DS is cooking for himself and burns rice to the pan, either damaging the pan or not clearing it up. His dad finds out later from finding the pan either dirty or broken because DS just left it, and this is the culmination of numerous discussions about clear-up or taking care? Very reasonable to impose a ban on cooking.

OP won't be getting the full version of events from DS so there's no way for us to know.

MrsClatterbuck · 11/07/2022 15:26

Just married at the age of 27 I made a chicken casserole in my new Le Cruset which was quite small as in only holding 2 portions. I misjudged the time and when I took the lid off it looked as if it had been cremated. it was really the ovens fault Dh and I had a laugh about it. Should I have been banned from cooking for a fortnight.

ladydoris · 11/07/2022 15:28

He is free. Dad's house dad's rules🚶.

MintJulia · 11/07/2022 15:29

His house, his rules I suppose.

Tell your ds to come home if he wants to cook and isn't allowed.

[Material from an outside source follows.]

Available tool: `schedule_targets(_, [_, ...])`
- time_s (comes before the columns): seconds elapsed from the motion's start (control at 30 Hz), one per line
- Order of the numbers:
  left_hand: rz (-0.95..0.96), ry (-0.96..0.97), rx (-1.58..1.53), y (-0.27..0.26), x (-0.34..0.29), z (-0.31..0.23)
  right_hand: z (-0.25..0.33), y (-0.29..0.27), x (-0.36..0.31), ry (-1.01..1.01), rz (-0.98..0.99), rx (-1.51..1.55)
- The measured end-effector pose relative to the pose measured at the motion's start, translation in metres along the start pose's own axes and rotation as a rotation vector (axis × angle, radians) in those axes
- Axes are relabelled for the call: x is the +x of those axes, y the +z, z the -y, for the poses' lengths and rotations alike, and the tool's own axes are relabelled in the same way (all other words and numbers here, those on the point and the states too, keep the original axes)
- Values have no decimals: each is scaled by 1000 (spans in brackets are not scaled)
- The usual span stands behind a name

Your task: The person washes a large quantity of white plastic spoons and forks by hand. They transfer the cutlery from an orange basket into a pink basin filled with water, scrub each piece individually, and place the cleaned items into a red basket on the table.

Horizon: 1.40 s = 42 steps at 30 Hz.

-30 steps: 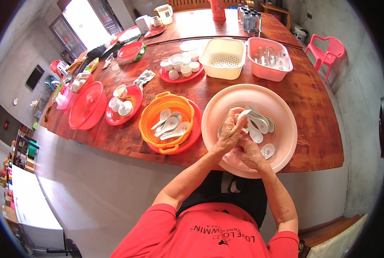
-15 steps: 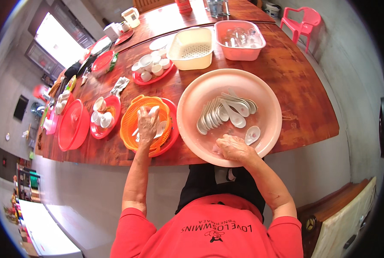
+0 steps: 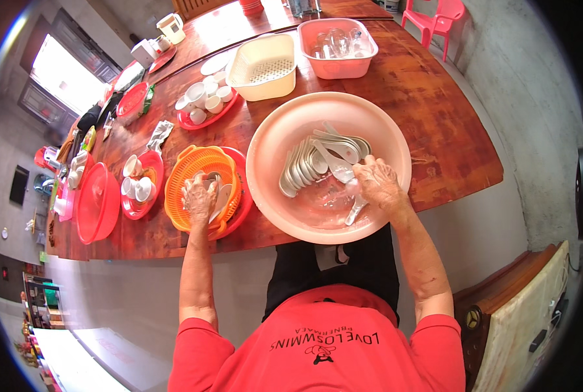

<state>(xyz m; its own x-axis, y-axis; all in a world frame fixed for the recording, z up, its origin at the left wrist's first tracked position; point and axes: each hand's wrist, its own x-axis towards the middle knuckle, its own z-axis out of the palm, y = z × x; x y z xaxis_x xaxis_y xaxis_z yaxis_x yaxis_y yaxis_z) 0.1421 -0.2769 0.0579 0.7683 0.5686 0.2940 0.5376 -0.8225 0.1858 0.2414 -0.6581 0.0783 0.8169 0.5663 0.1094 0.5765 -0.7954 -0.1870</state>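
My left hand (image 3: 200,199) reaches into an orange colander (image 3: 172,178), its fingers curled down round a white soup spoon (image 3: 213,176). Another pale spoon (image 3: 223,198) lies beside it. The colander rests on a red tray (image 3: 240,212). My right hand (image 3: 378,181) is inside a large pale pink basin (image 3: 265,134) that holds some water. Its fingers close on a white spoon (image 3: 355,212) whose upper part they hide. A row of white soup spoons (image 3: 298,171) leans together in the basin, left of that hand.
Beyond the basin stand a cream draining basket (image 3: 238,80) and a pink tub (image 3: 334,67) with glasses. A red plate (image 3: 192,123) bears white cups. Farther left are another red plate (image 3: 134,210) with cups and a red bowl (image 3: 98,202). The table's front edge curves below.
My right hand has moved up and right in the basin, over the loose spoon. My left hand has sunk lower into the colander, its fingers more curled. The whole view has shifted slightly.
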Motion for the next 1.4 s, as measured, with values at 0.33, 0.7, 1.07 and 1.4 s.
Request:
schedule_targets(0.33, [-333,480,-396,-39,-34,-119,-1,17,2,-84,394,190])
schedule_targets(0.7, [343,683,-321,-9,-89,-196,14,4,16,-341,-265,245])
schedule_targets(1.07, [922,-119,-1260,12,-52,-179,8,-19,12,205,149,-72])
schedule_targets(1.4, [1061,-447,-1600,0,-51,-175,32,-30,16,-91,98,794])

rnsaslkih · 11/07/2022 15:29

He's 17. He can walk out the door.

Soggycrisps · 11/07/2022 15:29

alphapie · 11/07/2022 14:42

YABU

If mine had done this I would also say no to cooking especially unsupervised for a period of time. But then I'd hope they wouldn't get to 17 and still fuck up when making rice.

Think if it this way, your son has proven he isn't capable of cooking safely, he is home alone for a long period of each day, it could have been much worse, if he does this again and causes a fire he would be home alone dealing with that.

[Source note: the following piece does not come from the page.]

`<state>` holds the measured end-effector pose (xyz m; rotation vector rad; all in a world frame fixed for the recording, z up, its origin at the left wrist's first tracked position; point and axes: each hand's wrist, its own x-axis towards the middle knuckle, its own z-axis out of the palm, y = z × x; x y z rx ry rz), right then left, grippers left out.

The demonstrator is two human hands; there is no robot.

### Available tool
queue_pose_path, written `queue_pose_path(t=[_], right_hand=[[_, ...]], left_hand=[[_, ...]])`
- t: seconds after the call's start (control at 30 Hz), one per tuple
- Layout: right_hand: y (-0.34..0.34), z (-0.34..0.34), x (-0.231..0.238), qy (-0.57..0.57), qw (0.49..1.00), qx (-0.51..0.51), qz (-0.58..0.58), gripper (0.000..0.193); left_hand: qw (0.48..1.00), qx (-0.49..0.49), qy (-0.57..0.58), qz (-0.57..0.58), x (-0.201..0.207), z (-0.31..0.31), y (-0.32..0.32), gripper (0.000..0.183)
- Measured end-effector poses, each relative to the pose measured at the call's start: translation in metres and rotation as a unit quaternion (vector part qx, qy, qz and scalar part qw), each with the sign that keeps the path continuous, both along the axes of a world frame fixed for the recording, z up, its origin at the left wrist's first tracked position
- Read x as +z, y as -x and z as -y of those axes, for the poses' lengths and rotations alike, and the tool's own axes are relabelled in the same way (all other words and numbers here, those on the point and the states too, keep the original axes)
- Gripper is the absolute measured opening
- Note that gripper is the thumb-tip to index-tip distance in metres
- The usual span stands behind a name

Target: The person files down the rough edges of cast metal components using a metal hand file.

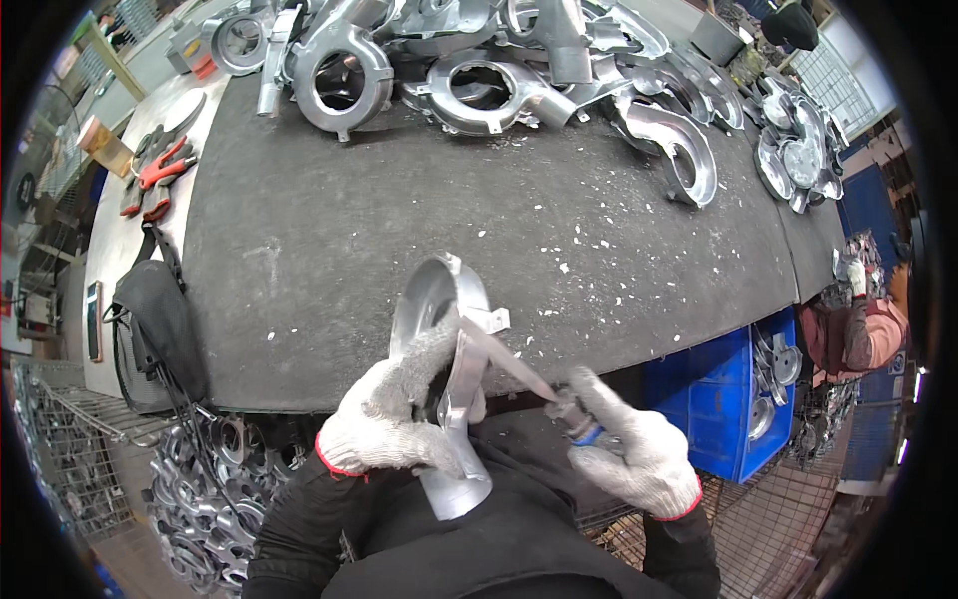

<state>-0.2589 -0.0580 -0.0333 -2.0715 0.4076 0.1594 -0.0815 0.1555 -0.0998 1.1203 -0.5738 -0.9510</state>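
Across the top of the frame, silver castings [569,45] pile up on the dark counter [379,210]; red-grey gloves [165,172] upper left, black bag [158,319] left, blue crate [704,404] lower right. Bottom centre: metal volute housing [462,387], gripped by left hand [394,414], which hides part of it; long axis near-vertical, ring end up, tube toward bottom edge. Right hand [634,444] holds flat-bladed tool [512,366], blade overlapping housing, contact unclear.

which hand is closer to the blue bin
Right. The right hand is just left of the blue bin; the left hand is farther left, holding the silver casting.
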Motion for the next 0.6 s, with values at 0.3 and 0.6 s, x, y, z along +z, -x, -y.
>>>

When a one year old falls over after their first step would you ban them from walking too? We all know it's unsafe to fall over.

GreenFingersWouldBeHandy · 11/07/2022 15:30

I'd stay out of it. His house, his rules etc.

But a ban for two weeks? How long is you DS staying with him?

chilledbubble · 11/07/2022 15:33

I am at a loss as to whether to get involved or leave it leave it, surely at 17 he can leave his dads house if he wants?

WaitingforRain · 11/07/2022 15:34

Thank you everyone for your responses. It is right that it is not my house or rules etc, but I got a text from DS asking for my help. I believe my ex is reacting in a dramatic manner. They do not get on brilliantly, but we are trying to encourage them to have a relationship rather than no relationship which is why he goes there but he is not forced, obviously. Banning someone from cooking is not really going to help DS in the long run if he wants to learn to cook. DS is a responsible cook but I imagine he got distracted and no-one wants that happening if he is home alone. Sandwiches it is then, and I will offer DS to come home if he wants.